Start of Records for the task
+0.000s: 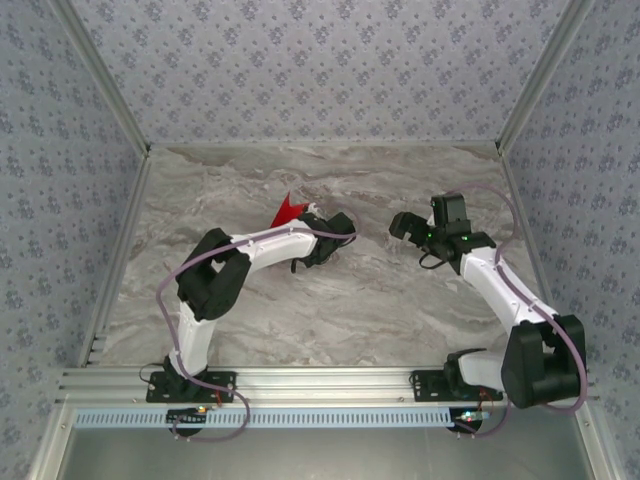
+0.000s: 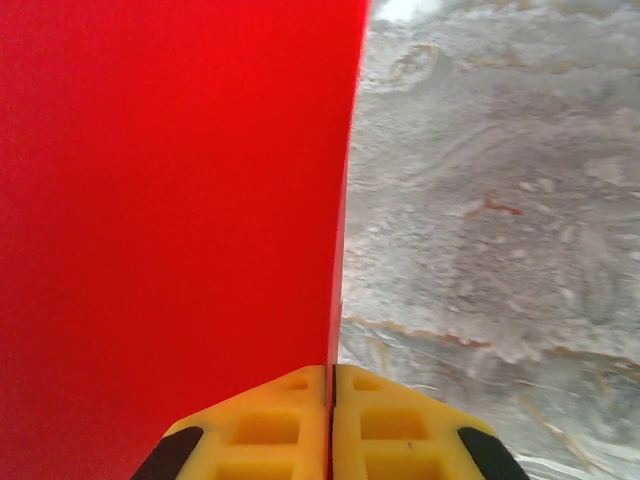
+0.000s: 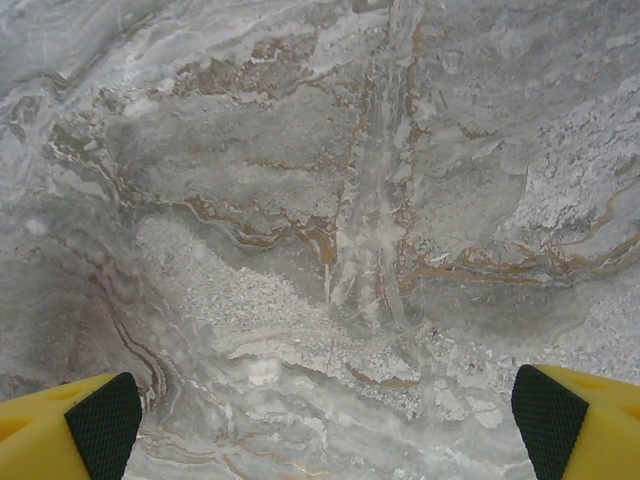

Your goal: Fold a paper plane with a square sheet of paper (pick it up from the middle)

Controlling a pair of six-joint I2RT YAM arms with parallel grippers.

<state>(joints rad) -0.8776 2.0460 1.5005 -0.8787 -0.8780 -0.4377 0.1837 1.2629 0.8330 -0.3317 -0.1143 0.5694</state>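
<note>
Above the middle of the grey veined marble counter (image 1: 330, 320), both black-and-white jointed arms lean in from its near edge. The thin bright red paper (image 2: 170, 200) is lifted off the counter and stands on edge. From above it shows as a small pointed red tip (image 1: 288, 208) over the counter's left-centre.

The left end effector (image 2: 331, 385) has its yellow fingers pressed together on the lower edge of the red paper, pinching it. The right end effector (image 3: 320, 420) hovers over bare marble at the counter's right-centre, spread wide and holding nothing.

The pointed tip suggests folds are already in the paper, though I cannot tell how many. This looks like a pause between creases, or a presentation of the folded shape. The next move probably calls for lowering the paper flat onto the counter without loosening the pinch early. The spread right end effector would then come across to brace or press it.
</note>
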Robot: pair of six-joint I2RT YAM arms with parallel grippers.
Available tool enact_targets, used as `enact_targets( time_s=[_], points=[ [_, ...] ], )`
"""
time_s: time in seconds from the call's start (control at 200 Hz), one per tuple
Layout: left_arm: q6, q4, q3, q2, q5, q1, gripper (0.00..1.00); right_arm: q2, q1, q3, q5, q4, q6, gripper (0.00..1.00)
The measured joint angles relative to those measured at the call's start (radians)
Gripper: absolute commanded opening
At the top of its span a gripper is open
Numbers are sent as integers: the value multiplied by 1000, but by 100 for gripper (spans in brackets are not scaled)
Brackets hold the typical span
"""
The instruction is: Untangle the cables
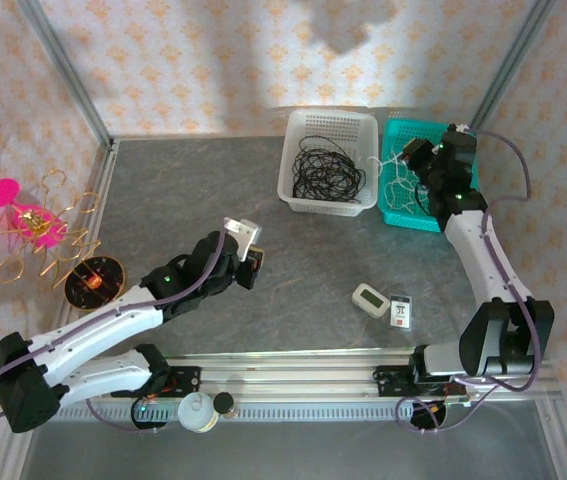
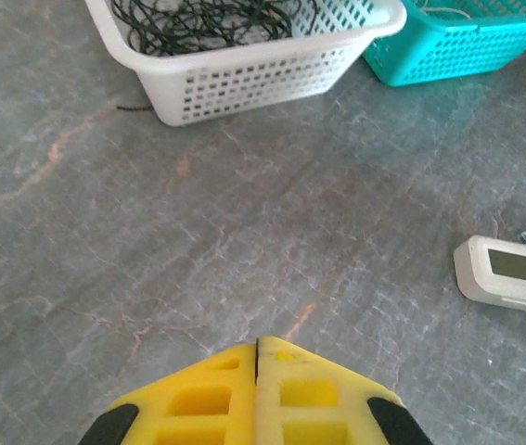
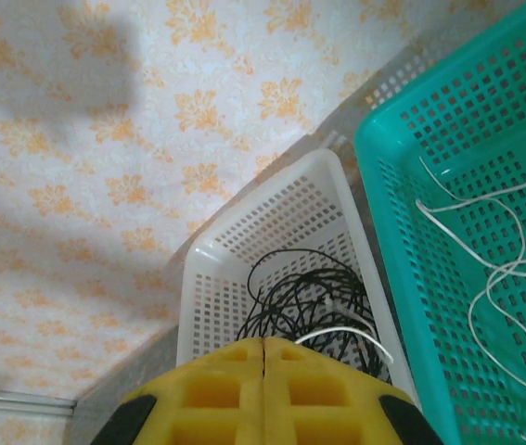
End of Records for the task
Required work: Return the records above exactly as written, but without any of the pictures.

Solution to the problem:
+0.000s: 
+0.000s: 
+0.000s: 

Your goal: Fold a paper plane with a square sheet of paper (pick it up from the middle)

Controlling a pair of six-joint I2RT YAM arms with parallel grippers.

<state>(joints rad) -0.8776 2.0460 1.5005 -0.8787 -0.8780 -0.4377 0.1837 1.2629 0.8330 -0.3317 -0.1143 0.5694</state>
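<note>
Above the middle of the grey veined marble counter (image 1: 330, 320), both black-and-white jointed arms lean in from its near edge. The thin bright red paper (image 2: 170, 200) is lifted off the counter and stands on edge. From above it shows as a small pointed red tip (image 1: 288, 208) over the counter's left-centre.

The left end effector (image 2: 331, 385) has its yellow fingers pressed together on the lower edge of the red paper, pinching it. The right end effector (image 3: 320, 420) hovers over bare marble at the counter's right-centre, spread wide and holding nothing.

The pointed tip suggests folds are already in the paper, though I cannot tell how many. This looks like a pause between creases, or a presentation of the folded shape. The next move probably calls for lowering the paper flat onto the counter without loosening the pinch early. The spread right end effector would then come across to brace or press it.
</note>
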Robot: pair of six-joint I2RT YAM arms with parallel grippers.
Available tool enact_targets, used as `enact_targets( time_s=[_], points=[ [_, ...] ], )`
"""
time_s: time in seconds from the call's start (control at 200 Hz), one per tuple
Layout: left_arm: q6, q4, q3, q2, q5, q1, gripper (0.00..1.00); right_arm: q2, q1, q3, q5, q4, q6, gripper (0.00..1.00)
The measured joint angles relative to those measured at the call's start (radians)
Gripper: absolute commanded opening
At the top of its span a gripper is open
Numbers are sent as integers: the value multiplied by 1000, but by 100 for gripper (spans in brackets are not scaled)
Brackets hold the typical span
"""
The instruction is: Untangle the cables

The output shown is complete.